Currently, commercially available mid-IR frequency comb sources are mostly based on nonlinear downconversion techniques (e.g., difference frequency generators, optical parametric amplifiers, and oscillators) that are less efficient and more complex compared to mode-locked laser comb sources. This difficulty has been tackled by a novel class of mid-IR laser sources based on rare-earth-doped fluoride fibers that have extended the reach of femtosecond lasers into the mid-IR region around 3 μm. First, experimental works based on Er- and Ho-doped fluoride fibers have demonstrated mode-locking operation with pulse durations at a picosecond level, employing fast saturable absorbers such as a semiconductor saturable absorber mirror [7,8] and graphene [9]. More sophisticated Er- and Ho-doped fluoride fiber systems based on the nonlinear polarization evolution (NPE) technique were been demonstrated later on, shortening the pulse duration down to the femtosecond regime [10,11].

Dy3+-ion-doped fluoride (e.g., fluorozirconate and fluoroindate glasses) fibers are increasingly attractive for efficient generation of light beyond 3 μm, as they show a broader emission cross section with a peak around 2.94 μm as compared to the more common Er3+ and Ho3+-doped fluoride fibers (peaking, respectively, at 2.75 and 2.85 μm). These spectroscopic properties of Dy3+-doped fluoride fibers could be interpreted as a potential of supporting shorter pulses when the gain linewidth is fully utilized, and the intracavity dispersion is properly compensated [12]. The broad emission bandwidth has been confirmed by its wide continuous-wave (CW) emission wavelength tunability from 2.8 to 3.4 μm in Ref. [13]. Theoretical modeling of the in-band pumped Dy laser system demonstrated also the possibility of gain switching regime with output pulse energies of tens of microjoules [14]. Recently, the active mode-locking of a Dy3+:fluoride fiber laser has been reported, generating 33 ps pulses tunable from 2.97 to 3.3 μm [15]. Despite these impressive results, much improvement in terms of efficiency and pulse duration are expected for mode-locked Dy3+:fluoride fiber lasers.

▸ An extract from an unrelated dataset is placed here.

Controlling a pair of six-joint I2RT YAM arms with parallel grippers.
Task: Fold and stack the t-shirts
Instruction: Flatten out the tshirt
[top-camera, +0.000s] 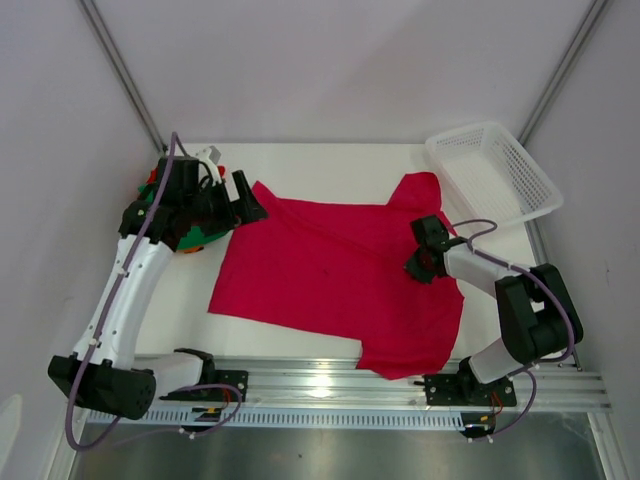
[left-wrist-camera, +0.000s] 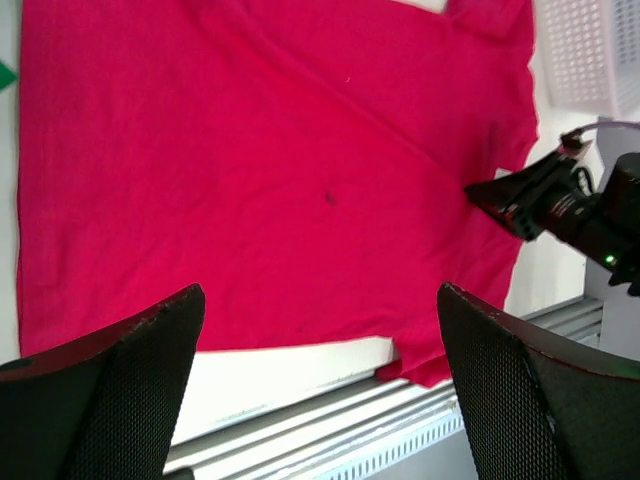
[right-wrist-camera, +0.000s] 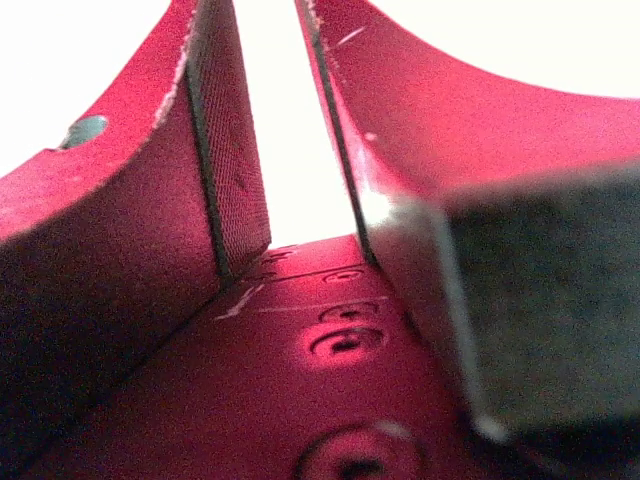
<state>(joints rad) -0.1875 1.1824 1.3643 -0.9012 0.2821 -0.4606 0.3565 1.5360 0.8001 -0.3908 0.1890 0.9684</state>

In this Letter, we demonstrate a femtosecond Dy3+:fluoride fiber ring laser based on the NPE mode-locking technique. With an efficient in-band pumping scheme, stable and self-starting pulses with a duration of 828 femtosecond are generated at repetition rates up to 60 MHz, with a maximum peak power of 4.2 kW. To the best of our knowledge, this is the first demonstration of direct generation of femtosecond pulses above 3 μm from a fiber laser resonator, showing the great potential of fluoride fiber lasers for ultra-short pulse generation further into the mid-IR.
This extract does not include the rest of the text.